PROBLEM DESCRIPTION: A line containing "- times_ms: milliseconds" appears in the material below. Return exactly every line from the first through that one, and only those.

"""

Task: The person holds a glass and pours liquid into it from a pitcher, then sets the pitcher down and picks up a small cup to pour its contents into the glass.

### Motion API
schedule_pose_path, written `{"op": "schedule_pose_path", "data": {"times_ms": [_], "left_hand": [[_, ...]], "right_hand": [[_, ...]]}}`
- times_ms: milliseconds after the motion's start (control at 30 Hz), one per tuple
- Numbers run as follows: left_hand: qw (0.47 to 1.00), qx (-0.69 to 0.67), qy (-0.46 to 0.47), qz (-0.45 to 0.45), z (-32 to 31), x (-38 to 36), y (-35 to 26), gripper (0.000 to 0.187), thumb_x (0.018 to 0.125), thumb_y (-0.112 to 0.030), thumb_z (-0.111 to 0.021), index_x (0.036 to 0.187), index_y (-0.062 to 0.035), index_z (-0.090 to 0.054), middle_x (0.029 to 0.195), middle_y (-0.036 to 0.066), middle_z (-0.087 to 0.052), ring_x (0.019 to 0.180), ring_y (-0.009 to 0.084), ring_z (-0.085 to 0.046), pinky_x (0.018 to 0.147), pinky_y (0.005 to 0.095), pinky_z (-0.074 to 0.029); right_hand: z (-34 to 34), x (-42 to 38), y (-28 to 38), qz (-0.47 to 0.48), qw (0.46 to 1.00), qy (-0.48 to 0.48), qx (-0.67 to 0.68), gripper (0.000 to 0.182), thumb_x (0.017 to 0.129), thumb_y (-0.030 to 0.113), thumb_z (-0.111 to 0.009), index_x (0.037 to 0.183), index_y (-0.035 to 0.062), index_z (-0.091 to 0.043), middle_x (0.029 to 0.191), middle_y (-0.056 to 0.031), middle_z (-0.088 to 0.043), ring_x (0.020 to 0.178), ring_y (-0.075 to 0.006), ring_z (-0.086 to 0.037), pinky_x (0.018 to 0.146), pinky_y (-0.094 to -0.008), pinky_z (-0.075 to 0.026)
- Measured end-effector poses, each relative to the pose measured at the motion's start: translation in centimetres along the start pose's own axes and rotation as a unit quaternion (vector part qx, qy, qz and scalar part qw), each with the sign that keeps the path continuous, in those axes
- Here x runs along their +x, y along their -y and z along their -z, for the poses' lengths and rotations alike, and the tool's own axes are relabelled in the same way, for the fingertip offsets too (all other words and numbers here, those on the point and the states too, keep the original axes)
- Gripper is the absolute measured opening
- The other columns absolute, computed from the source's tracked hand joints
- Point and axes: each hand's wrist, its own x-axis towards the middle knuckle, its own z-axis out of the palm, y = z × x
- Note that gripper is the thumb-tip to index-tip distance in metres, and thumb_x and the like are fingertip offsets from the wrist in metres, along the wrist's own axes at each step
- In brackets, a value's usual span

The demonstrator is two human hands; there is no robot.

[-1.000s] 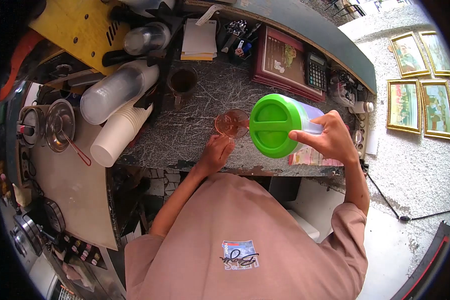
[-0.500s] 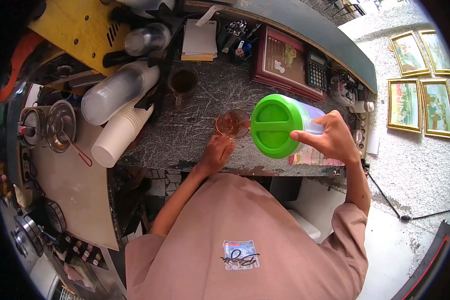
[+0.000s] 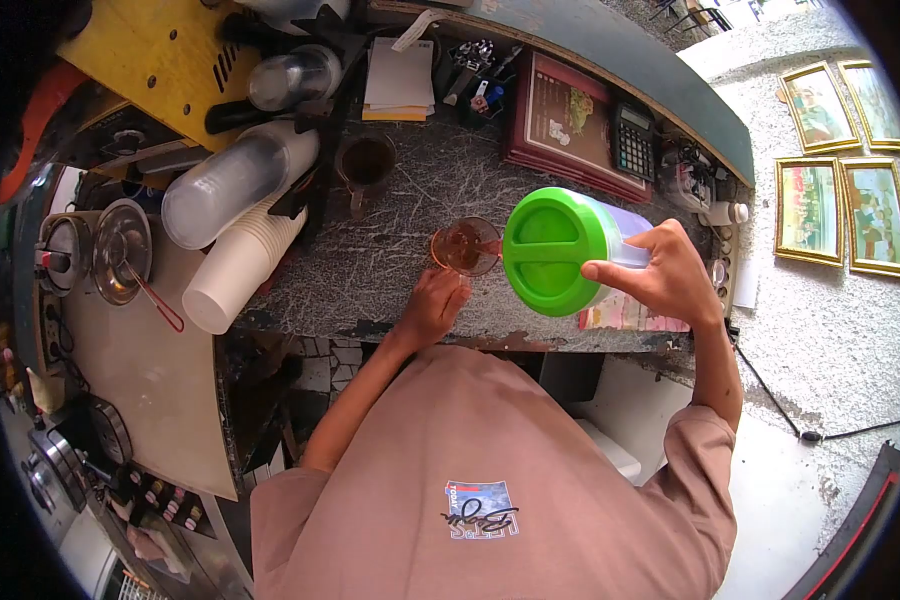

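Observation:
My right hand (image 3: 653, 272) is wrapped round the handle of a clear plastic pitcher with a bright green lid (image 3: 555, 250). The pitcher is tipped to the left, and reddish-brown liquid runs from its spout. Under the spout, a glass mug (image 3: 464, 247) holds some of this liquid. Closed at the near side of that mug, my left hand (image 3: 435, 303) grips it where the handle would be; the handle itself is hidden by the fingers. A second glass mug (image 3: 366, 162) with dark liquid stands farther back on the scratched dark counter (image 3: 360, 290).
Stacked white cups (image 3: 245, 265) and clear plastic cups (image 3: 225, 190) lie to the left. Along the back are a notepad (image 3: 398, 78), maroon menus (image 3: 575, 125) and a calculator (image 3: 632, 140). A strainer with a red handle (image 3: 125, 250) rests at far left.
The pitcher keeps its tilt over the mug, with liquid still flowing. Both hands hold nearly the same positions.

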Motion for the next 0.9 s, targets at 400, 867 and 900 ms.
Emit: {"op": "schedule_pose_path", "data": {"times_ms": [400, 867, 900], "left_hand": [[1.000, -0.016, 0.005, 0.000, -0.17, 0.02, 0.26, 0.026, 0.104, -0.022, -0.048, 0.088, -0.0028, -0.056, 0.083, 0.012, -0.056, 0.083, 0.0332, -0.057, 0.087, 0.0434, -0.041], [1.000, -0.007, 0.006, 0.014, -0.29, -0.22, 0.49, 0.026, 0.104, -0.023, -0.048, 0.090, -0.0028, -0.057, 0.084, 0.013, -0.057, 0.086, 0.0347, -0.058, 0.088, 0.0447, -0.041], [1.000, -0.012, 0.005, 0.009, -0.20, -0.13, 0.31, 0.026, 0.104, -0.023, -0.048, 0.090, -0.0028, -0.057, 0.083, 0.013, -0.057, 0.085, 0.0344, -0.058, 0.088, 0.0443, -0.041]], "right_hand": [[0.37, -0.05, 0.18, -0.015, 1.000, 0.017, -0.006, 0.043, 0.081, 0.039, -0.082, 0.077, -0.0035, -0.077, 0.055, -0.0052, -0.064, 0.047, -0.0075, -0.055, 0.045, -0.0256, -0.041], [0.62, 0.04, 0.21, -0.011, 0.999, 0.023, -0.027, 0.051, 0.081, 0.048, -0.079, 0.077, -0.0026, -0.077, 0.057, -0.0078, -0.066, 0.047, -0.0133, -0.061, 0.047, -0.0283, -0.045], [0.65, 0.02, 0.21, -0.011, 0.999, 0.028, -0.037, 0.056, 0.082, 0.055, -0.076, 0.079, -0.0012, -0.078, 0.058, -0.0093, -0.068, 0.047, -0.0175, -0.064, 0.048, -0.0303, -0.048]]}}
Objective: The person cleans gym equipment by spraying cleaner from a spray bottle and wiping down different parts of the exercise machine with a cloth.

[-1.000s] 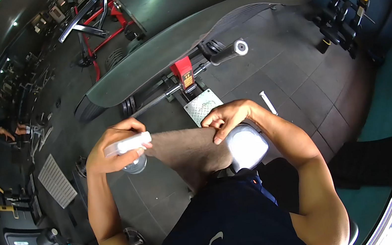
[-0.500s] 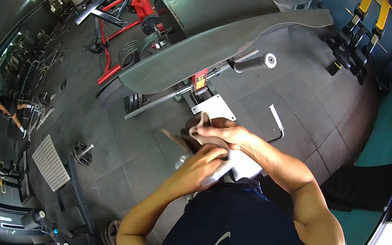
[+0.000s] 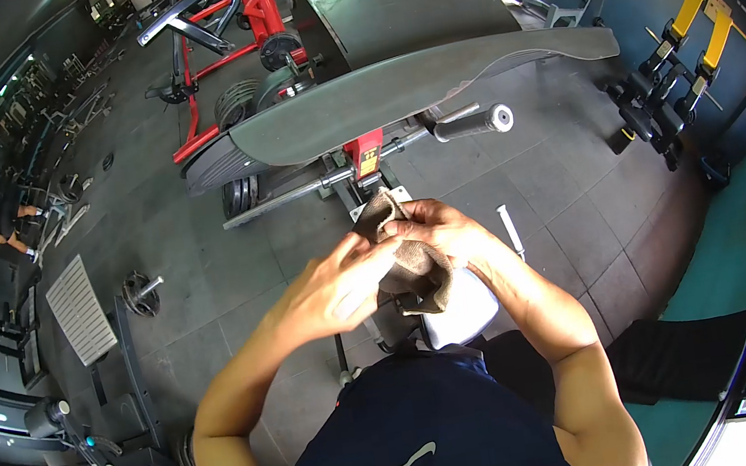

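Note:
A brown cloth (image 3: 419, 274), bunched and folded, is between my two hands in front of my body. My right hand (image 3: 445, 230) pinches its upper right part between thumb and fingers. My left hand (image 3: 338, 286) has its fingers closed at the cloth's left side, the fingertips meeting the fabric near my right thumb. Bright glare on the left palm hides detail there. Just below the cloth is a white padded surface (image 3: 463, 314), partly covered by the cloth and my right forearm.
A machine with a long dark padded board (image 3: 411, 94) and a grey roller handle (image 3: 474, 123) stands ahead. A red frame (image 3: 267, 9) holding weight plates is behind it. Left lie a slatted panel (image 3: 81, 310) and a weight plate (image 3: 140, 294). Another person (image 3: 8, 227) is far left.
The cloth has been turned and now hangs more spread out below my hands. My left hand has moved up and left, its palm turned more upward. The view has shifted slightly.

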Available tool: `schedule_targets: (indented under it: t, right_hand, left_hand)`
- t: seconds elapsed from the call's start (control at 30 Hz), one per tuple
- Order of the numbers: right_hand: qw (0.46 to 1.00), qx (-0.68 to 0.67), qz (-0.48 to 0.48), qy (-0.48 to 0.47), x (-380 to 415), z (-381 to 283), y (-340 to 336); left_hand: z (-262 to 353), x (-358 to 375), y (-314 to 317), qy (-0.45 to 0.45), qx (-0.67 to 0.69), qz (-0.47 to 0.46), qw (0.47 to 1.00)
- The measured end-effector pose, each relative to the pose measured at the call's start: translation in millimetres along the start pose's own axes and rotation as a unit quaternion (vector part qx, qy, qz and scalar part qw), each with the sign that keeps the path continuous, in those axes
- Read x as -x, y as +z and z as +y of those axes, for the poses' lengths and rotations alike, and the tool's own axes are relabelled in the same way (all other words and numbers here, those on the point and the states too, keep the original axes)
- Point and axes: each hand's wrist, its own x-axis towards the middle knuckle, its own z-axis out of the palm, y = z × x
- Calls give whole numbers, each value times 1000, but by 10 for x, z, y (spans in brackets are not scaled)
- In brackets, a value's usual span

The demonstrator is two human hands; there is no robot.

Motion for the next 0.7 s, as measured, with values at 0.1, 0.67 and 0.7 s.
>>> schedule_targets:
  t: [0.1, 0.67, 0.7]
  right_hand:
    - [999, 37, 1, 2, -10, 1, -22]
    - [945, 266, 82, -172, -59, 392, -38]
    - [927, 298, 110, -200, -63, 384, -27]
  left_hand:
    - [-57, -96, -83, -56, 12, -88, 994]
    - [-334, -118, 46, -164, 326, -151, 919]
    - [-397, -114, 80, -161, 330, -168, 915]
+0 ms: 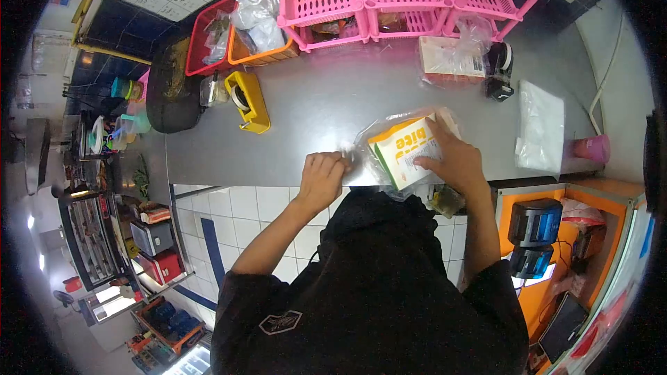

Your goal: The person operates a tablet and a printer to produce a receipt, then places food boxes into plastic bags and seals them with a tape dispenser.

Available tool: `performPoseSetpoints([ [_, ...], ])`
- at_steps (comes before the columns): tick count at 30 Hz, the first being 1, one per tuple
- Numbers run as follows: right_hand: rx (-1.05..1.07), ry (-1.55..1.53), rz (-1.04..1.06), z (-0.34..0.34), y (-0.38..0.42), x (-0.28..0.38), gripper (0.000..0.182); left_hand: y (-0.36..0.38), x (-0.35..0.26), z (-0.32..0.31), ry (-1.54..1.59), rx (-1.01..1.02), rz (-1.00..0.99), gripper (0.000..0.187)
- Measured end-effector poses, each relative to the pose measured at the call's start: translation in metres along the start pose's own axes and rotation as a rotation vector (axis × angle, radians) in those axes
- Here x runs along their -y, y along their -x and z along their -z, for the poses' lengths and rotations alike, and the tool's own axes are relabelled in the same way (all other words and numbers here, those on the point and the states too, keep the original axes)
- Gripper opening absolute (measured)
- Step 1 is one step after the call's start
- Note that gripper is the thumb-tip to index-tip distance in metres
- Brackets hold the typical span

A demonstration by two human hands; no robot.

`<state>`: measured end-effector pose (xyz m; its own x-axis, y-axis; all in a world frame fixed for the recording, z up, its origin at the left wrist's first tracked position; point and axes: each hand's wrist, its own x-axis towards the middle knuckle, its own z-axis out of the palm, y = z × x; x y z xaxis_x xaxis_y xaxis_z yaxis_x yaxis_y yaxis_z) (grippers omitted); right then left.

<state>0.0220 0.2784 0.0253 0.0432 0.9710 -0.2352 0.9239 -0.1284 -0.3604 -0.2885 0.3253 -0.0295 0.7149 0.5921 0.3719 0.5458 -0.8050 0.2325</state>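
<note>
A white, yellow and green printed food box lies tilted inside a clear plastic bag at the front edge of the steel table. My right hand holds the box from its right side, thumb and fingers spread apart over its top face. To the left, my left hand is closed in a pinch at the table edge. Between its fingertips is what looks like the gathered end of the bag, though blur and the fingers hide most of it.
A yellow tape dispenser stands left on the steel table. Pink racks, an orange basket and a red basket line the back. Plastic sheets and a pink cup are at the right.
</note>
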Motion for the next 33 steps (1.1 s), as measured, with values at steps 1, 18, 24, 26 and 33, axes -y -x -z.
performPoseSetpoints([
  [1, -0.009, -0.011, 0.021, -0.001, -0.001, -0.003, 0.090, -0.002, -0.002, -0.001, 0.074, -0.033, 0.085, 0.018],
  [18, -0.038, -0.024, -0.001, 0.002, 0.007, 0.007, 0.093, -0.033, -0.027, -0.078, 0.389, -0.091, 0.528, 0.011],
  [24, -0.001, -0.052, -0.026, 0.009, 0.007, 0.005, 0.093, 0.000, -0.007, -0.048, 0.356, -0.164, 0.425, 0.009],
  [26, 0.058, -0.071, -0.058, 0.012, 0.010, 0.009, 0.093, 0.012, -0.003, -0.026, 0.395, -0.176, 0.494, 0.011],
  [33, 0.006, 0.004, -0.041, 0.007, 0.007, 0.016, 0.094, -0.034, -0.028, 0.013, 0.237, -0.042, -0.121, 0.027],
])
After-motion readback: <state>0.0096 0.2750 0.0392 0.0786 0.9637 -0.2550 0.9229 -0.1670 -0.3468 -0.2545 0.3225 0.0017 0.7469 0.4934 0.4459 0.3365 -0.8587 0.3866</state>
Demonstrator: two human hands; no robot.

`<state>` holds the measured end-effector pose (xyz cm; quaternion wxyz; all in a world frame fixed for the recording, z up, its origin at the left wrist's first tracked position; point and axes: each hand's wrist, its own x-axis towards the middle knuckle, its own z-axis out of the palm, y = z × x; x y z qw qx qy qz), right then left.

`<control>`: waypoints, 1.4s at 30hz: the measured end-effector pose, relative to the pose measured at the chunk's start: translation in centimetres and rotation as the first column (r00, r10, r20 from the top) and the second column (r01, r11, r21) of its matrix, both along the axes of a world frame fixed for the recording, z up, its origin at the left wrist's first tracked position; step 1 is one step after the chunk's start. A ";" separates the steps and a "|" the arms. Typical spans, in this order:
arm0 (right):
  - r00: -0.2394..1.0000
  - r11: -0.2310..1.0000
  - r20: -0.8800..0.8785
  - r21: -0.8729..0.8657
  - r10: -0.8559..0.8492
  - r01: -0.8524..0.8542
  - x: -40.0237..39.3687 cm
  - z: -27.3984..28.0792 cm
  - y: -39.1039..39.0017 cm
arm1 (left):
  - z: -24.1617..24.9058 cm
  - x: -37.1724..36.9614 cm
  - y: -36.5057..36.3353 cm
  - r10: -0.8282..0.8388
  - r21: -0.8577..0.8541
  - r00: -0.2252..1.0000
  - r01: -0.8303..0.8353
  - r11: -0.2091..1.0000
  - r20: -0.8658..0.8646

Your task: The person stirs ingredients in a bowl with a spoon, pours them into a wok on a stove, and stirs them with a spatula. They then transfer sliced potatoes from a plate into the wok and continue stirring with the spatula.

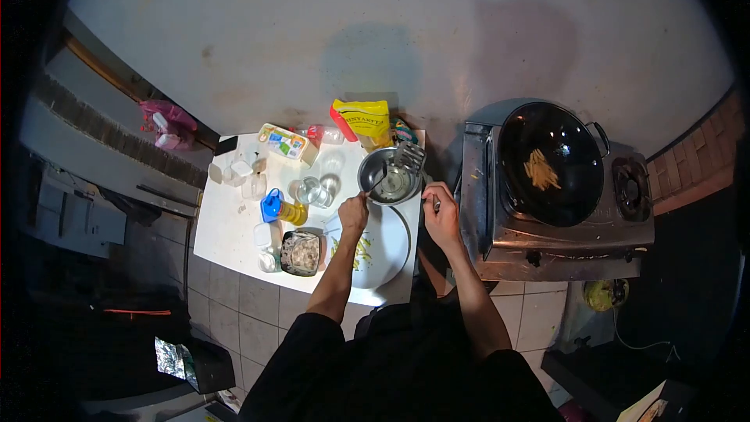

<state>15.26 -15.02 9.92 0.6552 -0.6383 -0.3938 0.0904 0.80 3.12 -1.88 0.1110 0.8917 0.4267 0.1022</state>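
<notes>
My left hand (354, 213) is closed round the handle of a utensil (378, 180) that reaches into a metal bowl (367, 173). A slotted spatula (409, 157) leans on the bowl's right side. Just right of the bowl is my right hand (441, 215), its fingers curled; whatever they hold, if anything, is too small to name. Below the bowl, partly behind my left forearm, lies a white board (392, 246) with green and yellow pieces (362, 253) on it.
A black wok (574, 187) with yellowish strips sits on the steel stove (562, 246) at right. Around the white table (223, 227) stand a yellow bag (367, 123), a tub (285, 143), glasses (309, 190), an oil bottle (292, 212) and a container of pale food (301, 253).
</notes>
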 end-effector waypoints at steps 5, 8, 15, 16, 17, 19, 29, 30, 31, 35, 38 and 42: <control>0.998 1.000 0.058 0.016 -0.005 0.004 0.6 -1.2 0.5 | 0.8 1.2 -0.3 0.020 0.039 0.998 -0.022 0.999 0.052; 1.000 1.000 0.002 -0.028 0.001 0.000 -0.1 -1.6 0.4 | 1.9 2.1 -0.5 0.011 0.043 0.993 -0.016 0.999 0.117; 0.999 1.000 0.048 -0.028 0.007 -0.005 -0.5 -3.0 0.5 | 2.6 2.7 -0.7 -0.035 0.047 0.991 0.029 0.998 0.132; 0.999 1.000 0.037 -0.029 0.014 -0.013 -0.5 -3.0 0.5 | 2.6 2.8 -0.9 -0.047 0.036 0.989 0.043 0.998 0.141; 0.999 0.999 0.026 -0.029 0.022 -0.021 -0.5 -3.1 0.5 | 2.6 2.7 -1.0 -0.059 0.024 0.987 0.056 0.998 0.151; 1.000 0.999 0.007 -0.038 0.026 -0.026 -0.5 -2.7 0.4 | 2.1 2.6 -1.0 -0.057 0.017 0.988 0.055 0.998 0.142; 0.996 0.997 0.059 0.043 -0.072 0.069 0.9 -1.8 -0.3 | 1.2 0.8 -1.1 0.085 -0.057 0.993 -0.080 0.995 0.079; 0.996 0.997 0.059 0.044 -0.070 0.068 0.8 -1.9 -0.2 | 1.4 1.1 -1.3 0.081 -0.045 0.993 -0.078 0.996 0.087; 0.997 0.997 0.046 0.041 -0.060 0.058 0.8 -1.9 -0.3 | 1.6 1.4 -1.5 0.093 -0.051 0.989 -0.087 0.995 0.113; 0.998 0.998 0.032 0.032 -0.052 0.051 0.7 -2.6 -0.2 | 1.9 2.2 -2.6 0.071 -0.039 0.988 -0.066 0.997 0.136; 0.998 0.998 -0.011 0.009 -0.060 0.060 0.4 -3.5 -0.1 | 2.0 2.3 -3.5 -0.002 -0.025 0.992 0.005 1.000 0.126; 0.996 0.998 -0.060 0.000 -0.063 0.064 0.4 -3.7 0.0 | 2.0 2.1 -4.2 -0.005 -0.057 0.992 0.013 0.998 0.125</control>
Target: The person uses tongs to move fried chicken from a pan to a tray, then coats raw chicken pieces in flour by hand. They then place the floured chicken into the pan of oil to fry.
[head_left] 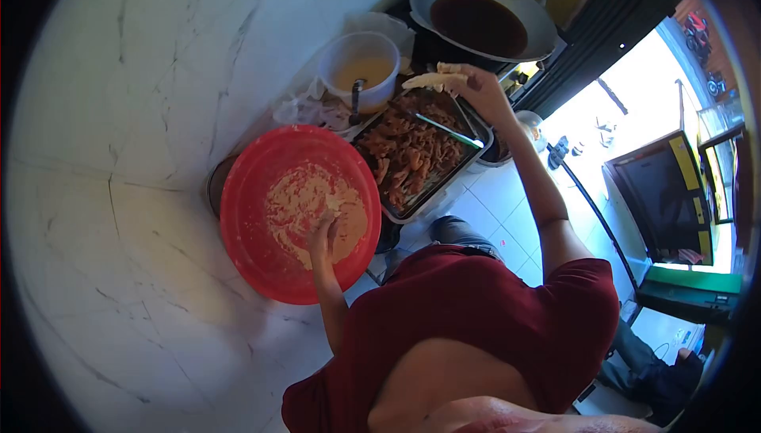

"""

YOUR RESPONSE:
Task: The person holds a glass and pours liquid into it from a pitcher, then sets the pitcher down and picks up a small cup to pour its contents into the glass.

### Motion API
schedule_pose_path, written `{"op": "schedule_pose_path", "data": {"times_ms": [_], "left_hand": [[_, ...]], "right_hand": [[_, ...]]}}`
- times_ms: milliseconds after the motion's start (control at 30 Hz), one per tuple

What the exercise asked for has been given in full.